Министр пояснил, что врачи тоже должны, по постановлению, ехать в районы и нам предлагают новые должности — быть главными врачами районов. Направления уже распределены, мне выделено место главного врача в поселке Лоухи, около трехсот километров к северу от Петрозаводска. Вот тебе на! Мы были ошарашены. Правильно ожидал я неприятности от начальства, но все-таки не такой большой.

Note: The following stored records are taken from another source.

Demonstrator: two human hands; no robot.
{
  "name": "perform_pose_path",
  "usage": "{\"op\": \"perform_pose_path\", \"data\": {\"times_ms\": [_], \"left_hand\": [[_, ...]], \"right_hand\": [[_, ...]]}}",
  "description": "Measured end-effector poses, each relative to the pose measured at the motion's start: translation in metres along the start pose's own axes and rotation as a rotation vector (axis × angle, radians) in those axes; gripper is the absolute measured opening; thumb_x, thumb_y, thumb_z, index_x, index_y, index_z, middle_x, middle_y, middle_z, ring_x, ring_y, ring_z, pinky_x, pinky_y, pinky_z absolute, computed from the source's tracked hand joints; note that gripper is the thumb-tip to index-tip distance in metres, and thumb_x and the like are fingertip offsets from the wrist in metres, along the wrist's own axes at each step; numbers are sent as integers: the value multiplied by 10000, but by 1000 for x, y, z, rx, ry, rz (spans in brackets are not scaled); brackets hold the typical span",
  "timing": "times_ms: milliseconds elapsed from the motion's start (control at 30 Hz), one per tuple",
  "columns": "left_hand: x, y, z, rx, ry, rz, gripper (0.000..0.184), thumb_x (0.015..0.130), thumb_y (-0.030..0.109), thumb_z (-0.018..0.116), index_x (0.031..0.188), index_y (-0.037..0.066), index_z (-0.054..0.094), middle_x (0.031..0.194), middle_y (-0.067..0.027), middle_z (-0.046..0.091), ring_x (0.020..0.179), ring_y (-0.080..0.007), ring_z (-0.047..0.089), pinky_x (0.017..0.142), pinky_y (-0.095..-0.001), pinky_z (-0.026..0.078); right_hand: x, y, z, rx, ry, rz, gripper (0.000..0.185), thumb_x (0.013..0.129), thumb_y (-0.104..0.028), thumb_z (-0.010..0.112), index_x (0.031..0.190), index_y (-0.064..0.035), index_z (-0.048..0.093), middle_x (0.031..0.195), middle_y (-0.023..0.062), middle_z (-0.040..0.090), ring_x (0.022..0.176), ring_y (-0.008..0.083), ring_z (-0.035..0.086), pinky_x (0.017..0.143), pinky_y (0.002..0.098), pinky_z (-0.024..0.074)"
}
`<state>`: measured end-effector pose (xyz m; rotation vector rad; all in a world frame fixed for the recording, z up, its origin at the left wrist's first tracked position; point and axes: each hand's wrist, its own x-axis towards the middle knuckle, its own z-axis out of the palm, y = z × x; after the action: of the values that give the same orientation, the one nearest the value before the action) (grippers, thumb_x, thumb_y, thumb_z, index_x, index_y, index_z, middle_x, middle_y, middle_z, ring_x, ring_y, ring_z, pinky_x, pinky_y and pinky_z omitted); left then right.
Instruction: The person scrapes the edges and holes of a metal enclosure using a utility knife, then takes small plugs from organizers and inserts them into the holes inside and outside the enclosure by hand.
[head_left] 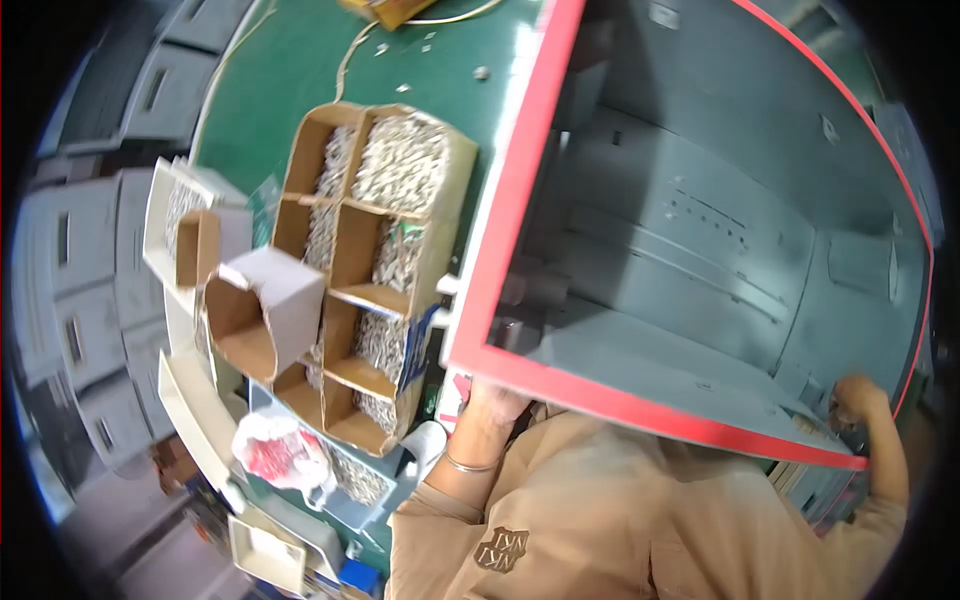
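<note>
A large grey metal cabinet shell (pixel 690 250) with a red rim (pixel 600 395) takes up the right half of the view, its open side facing me. My left hand (pixel 497 402) is at the rim's lower left corner, below a bracelet-wearing wrist; its fingers are hidden behind the rim. Over at the lower right corner, my right hand (pixel 855 400) reaches over the side with its fingers curled. What those fingers hold is too blurred to make out. Slots and small holes show in the cabinet's inner wall.
Left of the cabinet, a divided cardboard box (pixel 455 180) of small pale parts stands on a green tabletop (pixel 265 75). Around it are a white carton (pixel 285 290), a blue bin (pixel 345 510) and a plastic bag (pixel 285 455). Grey drawer units (pixel 80 240) line the far left.
</note>
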<state>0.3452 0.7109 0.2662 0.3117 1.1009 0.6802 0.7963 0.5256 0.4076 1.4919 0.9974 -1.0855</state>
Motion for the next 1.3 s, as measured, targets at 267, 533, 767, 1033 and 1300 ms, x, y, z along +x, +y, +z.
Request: {"op": "perform_pose_path", "data": {"times_ms": [267, 533, 767, 1033, 1300], "left_hand": [[-25, 70, -31, -663, -195, -36, 178, 860, 208, 419, 843, 43, 484, 630, -24, 449, 470, -90, 362, 334, -169, 256], [-40, 107, -75, -699, -47, 337, 446, 891, 325, 318, 1068, -60, 456, 1006, -161, 524, 930, -279, 509, 817, -379, 425], [-25, 111, -113, 696, 378, 727, 343, 829, 232, 446, 1130, 74, 493, 1324, -144, 250, 1205, -239, 262, 987, -361, 205], [-54, 208, -183, 24, 755, 1149, 134, 803, 103, 437, 750, 20, 529, 530, -19, 489, 408, -70, 425, 369, -178, 317], [66, 279, -356, 1415, 844, 731, 182, 764, 146, 480, 870, 21, 557, 738, -135, 591, 675, -223, 571, 607, -319, 449]], "right_hand": [[-49, -86, -111, 326, 960, -380, 121, 660, -118, 592, 706, -14, 549, 644, 122, 522, 601, 261, 503, 543, 329, 385], [-131, -191, -155, 415, 1248, -1002, 82, 683, -79, 560, 680, -2, 532, 611, 87, 511, 550, 195, 489, 504, 274, 356], [-149, -241, -158, 176, 1314, -1165, 82, 683, -106, 584, 692, -28, 563, 598, 75, 532, 518, 214, 493, 460, 283, 366], [-142, -253, -159, 222, 1282, -1063, 77, 677, -115, 583, 709, -46, 579, 557, 73, 509, 492, 211, 494, 435, 275, 350], [-135, -261, -169, 676, 1025, -957, 140, 673, -152, 580, 633, -18, 582, 512, 46, 508, 438, 123, 490, 428, 230, 340]]}}
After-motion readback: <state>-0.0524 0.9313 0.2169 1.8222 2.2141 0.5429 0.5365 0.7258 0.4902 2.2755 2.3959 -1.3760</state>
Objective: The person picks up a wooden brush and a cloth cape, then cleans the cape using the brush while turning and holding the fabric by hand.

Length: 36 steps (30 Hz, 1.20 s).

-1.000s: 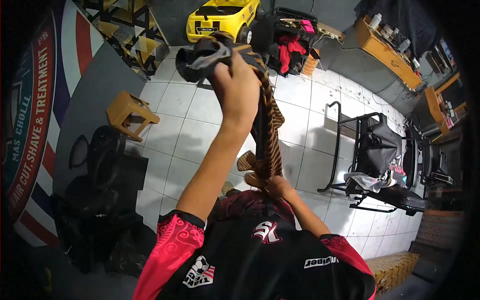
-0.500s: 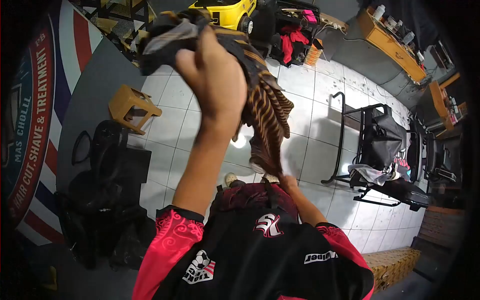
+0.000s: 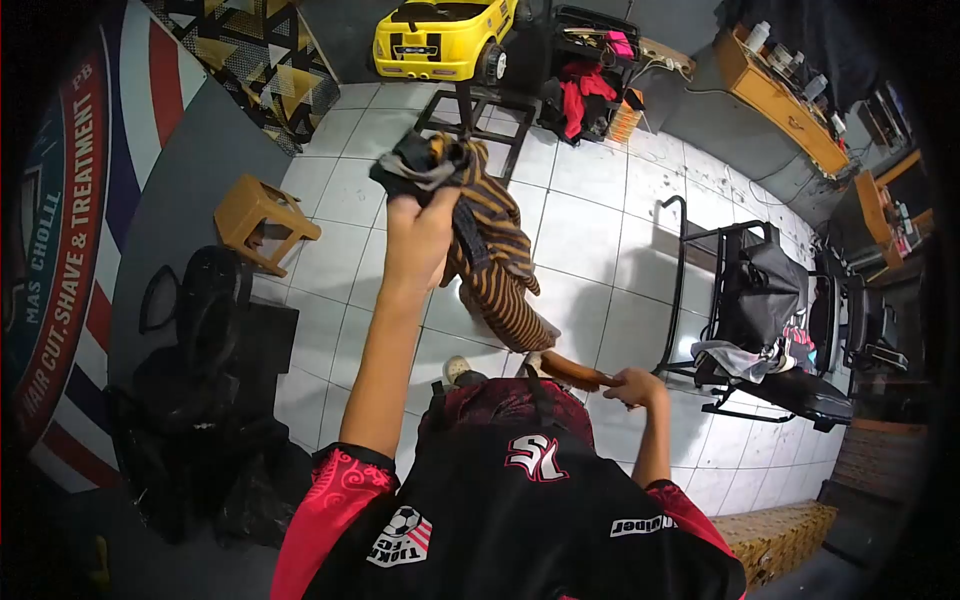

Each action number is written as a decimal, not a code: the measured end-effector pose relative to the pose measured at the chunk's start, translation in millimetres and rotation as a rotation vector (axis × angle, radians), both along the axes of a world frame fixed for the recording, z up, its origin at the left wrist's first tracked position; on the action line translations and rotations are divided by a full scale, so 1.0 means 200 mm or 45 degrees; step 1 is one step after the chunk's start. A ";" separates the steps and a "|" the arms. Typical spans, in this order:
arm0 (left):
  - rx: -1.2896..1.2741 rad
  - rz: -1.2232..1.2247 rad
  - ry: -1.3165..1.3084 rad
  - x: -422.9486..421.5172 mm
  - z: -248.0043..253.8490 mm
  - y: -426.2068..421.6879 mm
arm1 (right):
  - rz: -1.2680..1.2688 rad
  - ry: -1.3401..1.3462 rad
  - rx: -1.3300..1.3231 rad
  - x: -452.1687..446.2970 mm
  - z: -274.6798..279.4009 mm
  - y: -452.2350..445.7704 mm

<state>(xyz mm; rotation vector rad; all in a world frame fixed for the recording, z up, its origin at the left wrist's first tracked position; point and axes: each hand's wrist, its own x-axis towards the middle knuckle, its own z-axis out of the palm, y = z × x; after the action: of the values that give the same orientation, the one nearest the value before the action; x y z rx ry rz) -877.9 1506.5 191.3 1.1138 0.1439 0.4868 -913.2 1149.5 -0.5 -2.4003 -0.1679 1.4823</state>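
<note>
My left hand is closed around the bunched top of a brown and black striped cloth, with dark and grey fabric gathered above the fingers. The cloth hangs down over the tiled floor in front of me. My right hand, lower and to the right, is closed on the end of a brown wooden-looking brush. The brush's other end is beside the cloth's lower tip; whether they touch I cannot tell.
A tan stool and a black chair are on the left. Ahead is a yellow toy car near a black metal frame. At right, a black barber chair bears cloths; a wooden shelf holds bottles.
The cloth has moved from a raised, stretched position to hanging below my left hand. My right hand has moved away from the cloth to the right, and the brush now shows in it.
</note>
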 end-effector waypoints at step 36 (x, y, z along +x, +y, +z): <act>1.237 0.146 0.187 -0.53 -0.66 0.58 | -0.230 -0.996 0.127 -0.30 0.59 0.56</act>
<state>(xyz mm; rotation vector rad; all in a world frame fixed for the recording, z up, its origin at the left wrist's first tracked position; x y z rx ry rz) -983.6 1621.5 59.2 2.1026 0.0974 0.5932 -972.6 1262.4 117.3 -2.6875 -0.1819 0.3904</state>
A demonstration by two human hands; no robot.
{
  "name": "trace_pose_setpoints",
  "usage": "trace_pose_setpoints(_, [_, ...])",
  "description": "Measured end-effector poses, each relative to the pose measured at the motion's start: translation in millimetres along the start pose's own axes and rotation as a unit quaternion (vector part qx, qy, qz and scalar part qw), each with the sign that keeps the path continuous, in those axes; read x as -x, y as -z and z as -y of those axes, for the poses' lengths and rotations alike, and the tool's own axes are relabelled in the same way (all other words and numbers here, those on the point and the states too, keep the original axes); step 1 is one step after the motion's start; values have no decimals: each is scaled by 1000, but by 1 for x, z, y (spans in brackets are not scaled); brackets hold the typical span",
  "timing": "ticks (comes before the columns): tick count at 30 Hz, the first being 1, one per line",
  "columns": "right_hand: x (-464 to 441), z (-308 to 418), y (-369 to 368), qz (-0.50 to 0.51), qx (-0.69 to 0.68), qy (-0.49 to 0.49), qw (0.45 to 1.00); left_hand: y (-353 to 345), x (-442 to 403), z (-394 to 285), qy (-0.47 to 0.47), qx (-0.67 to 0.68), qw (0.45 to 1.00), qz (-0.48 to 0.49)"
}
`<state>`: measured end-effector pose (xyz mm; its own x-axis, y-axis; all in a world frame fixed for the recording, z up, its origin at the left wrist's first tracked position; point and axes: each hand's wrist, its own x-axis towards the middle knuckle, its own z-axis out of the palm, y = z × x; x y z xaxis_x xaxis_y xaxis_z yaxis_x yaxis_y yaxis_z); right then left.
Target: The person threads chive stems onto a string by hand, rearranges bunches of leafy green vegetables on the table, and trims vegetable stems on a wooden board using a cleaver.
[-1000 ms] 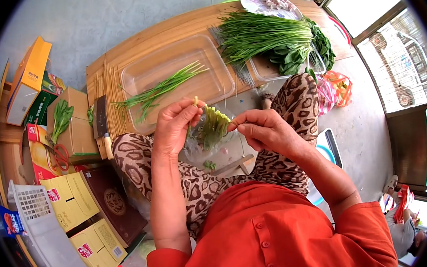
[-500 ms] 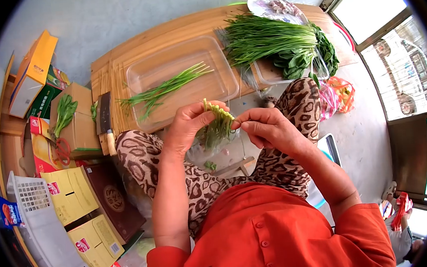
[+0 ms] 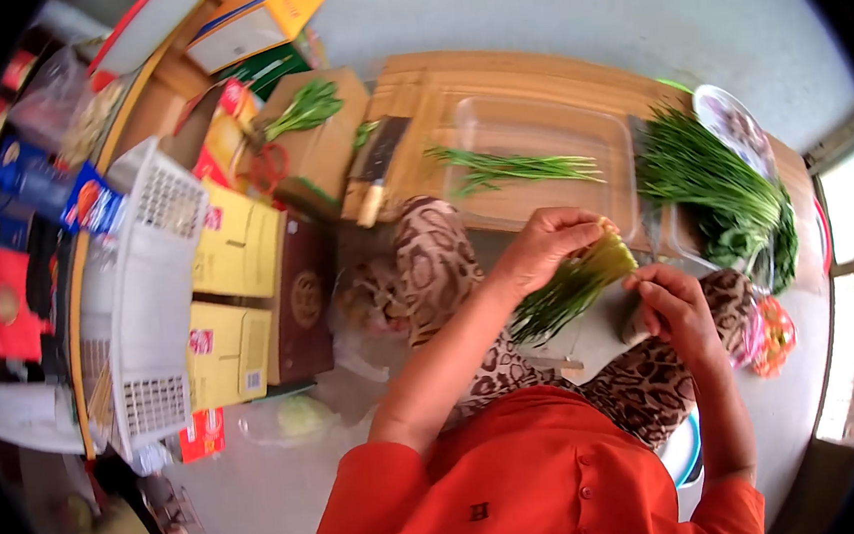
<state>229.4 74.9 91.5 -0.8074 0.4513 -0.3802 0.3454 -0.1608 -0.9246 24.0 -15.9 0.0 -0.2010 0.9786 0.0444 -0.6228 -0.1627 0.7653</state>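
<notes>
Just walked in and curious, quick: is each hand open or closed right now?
Left hand: closed, holding a bunch of green stalks.
Right hand: fingers bent, close beside the bunch; can't tell whether it holds anything.

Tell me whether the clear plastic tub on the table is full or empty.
Nearly empty: one thin bunch of green stalks lies across the clear tub, with bare bottom showing around it.

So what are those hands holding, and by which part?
The left hand grips a bunch of green stalks near its pale ends. Whether the right hand beside it holds anything, I can't tell.
</notes>
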Motion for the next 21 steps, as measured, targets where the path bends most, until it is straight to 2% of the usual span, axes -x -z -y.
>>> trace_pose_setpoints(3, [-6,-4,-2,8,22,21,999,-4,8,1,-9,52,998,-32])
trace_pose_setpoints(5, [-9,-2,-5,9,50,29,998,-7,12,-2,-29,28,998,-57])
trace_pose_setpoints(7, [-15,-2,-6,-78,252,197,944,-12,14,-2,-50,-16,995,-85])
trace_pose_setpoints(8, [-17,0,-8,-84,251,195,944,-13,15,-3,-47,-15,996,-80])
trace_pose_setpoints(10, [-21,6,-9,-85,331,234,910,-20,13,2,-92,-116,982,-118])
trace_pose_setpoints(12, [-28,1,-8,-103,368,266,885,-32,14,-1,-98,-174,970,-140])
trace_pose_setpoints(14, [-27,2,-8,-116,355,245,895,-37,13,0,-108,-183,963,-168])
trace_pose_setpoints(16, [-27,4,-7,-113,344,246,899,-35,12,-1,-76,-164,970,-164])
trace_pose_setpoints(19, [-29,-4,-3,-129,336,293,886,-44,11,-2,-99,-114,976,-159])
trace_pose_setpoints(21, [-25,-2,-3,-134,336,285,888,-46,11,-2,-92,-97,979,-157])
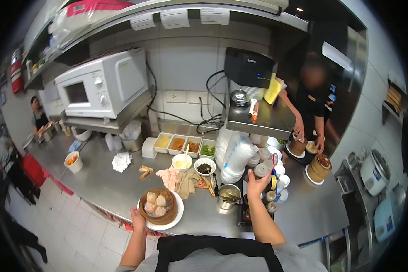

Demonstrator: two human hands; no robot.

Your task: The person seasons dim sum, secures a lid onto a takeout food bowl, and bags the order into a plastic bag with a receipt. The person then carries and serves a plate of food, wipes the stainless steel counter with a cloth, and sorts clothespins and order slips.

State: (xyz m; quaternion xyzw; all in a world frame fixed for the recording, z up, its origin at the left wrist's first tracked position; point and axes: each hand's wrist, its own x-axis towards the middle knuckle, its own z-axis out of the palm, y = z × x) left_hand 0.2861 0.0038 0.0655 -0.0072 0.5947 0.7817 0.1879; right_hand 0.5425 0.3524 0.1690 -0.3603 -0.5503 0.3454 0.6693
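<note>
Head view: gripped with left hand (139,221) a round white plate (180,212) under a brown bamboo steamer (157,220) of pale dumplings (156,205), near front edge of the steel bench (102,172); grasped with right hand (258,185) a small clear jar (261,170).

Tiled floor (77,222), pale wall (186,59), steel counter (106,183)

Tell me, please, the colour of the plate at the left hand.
The plate is white, seen in the head view.

Txt on hung papers (174,19) too sm. to read. Co-worker's head (314,72) blurred. L hand (139,220) partly hid. by plate (180,211). Jar (261,170) contents unclear.
</note>
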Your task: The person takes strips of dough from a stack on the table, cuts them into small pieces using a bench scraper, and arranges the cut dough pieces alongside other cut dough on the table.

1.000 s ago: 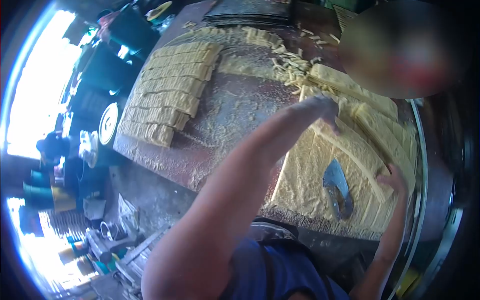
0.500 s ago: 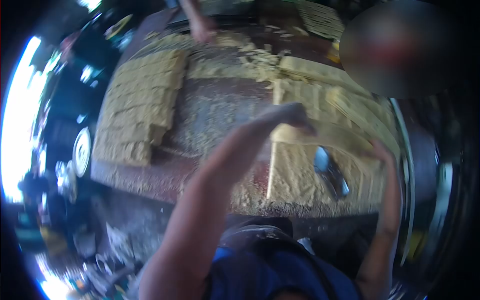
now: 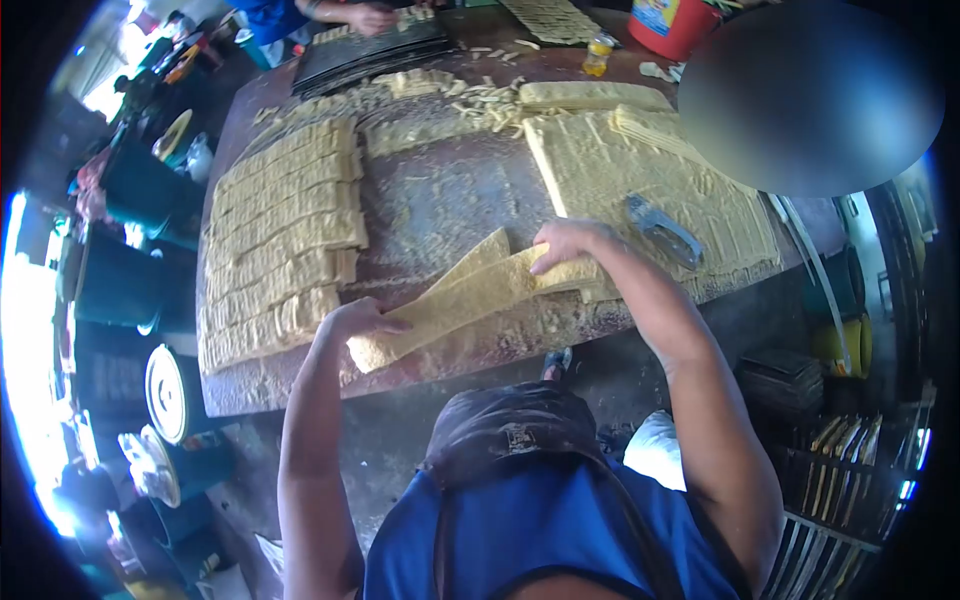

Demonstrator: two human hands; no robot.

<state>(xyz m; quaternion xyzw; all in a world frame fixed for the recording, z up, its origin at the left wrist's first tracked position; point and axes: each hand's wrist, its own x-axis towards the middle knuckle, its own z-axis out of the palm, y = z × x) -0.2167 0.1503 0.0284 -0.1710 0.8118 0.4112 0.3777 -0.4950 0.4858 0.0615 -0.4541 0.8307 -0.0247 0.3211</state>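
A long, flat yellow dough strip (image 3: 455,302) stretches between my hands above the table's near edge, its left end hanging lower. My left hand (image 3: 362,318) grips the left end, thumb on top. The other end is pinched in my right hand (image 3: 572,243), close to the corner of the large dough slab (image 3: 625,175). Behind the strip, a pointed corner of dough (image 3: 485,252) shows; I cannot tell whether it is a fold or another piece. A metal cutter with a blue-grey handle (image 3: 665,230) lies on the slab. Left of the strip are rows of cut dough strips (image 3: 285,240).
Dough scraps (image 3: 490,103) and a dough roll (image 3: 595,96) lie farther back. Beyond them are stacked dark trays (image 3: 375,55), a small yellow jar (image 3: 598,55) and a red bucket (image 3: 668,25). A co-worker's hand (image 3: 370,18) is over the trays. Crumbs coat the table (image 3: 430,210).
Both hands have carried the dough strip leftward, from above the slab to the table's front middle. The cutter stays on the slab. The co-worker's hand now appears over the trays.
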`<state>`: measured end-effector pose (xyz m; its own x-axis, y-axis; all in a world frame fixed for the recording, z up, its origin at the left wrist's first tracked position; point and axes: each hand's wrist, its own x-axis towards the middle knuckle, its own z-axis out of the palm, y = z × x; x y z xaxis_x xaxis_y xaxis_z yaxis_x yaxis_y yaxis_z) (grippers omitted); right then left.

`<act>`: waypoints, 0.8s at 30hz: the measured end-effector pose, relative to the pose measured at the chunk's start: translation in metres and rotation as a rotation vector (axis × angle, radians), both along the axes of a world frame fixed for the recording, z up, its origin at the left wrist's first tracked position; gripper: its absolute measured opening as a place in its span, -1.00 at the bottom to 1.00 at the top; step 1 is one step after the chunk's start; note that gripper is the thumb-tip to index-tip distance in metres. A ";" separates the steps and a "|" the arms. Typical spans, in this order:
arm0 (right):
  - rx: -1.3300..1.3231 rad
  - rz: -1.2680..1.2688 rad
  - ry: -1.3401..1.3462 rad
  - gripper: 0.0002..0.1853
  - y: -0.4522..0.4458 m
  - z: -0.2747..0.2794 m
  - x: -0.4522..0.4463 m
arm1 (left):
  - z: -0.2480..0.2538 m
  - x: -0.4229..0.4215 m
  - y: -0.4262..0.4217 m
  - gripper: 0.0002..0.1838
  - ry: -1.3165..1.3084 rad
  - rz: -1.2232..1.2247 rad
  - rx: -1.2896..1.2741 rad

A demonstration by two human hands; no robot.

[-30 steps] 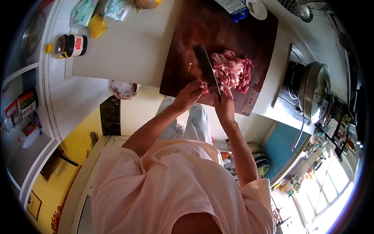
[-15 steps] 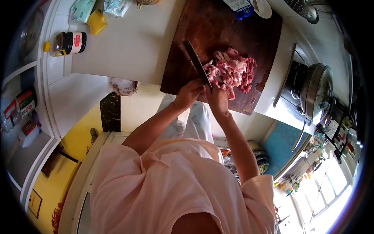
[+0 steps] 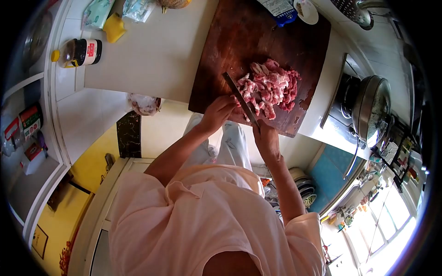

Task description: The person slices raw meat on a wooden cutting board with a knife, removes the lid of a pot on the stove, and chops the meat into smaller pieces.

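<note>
A dark wooden cutting board (image 3: 230,41) lies on the counter, with a pile of cut raw meat (image 3: 274,85) on its near right part. My right hand (image 3: 267,138) is closed round the handle of a knife (image 3: 240,97) at the board's near edge. The dark blade slants up and to the left, along the left side of the pile. My left hand (image 3: 218,112) is just left of the blade, its fingers bent together on a small piece of meat, mostly hidden by them.
A lidded pan (image 3: 372,110) sits on the stove at the right. A sauce bottle (image 3: 85,53) and a yellow cloth-like item (image 3: 114,28) are at the left. Beyond the meat are a blue and white packet (image 3: 283,14) and a small white dish (image 3: 307,11).
The knife and my right hand have moved nearer to my body, the blade's far end now lower. Small meat pieces have spread at the pile's left side.
</note>
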<state>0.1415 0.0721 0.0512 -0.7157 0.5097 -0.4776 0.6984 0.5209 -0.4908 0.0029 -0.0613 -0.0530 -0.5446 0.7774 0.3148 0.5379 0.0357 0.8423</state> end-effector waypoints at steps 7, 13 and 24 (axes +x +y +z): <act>0.052 -0.015 0.070 -0.75 -0.010 -0.038 -0.041 | -0.008 0.003 0.008 -0.80 -0.133 0.041 -0.091; -0.053 -0.075 0.220 -0.76 0.010 -0.029 -0.050 | 0.000 0.005 0.003 -0.79 -0.339 0.085 -0.092; -0.057 -0.054 0.123 -0.76 -0.016 -0.033 -0.033 | 0.008 -0.010 -0.002 -0.78 0.015 0.034 -0.143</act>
<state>0.1081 0.0558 0.0185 -0.7432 0.5232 -0.4171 0.6570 0.4531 -0.6025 -0.0075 -0.0631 -0.0446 -0.5678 0.7958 0.2103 0.5466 0.1736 0.8192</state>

Со смерти Сталина прошло около года. Теперь во главе ЦК был Никита Хрущев, а во главе Совета Министров — Георгий Маленков. Новые вожди выпускали постановление за постановлением, каждое начиналось: «в целях улучшения», «в целях обеспечения», «в целях укрепления». Но, как всегда в Советском Союзе, все делалось коряво и бестолково и получалось так, что после тех «улучшений, обеспечений и укреплений» жизнь людей оставалась тяжелой и продолжала ухудшаться. Вот и теперь, стремясь выполнить новое постановление, местные власти «укрепляли» сельские районы за счет лишения городов их привычных и ценных работников. Посылаемые в районы люди были некомпетентны для работы в сельских условиях. Ну что эти начальники знали о наших административных способностях? Какой из меня главный врач сельского района? Просто мной и другими хотели «заткнуть дырки», чтобы послать в Москву отчет, что постановление выполнено и столько-то специалистов посланы из города в районы. К тому же посылать начали в основном евреев. В Петрозаводске, в «краю непуганых евреев», их стало так много, что от них хотели избавиться.
Нам предложили расписаться в новых назначениях. Ну нет! Я решил, что никуда не поеду:
— Я расписываться не буду и уезжать из Петрозаводска не собираюсь.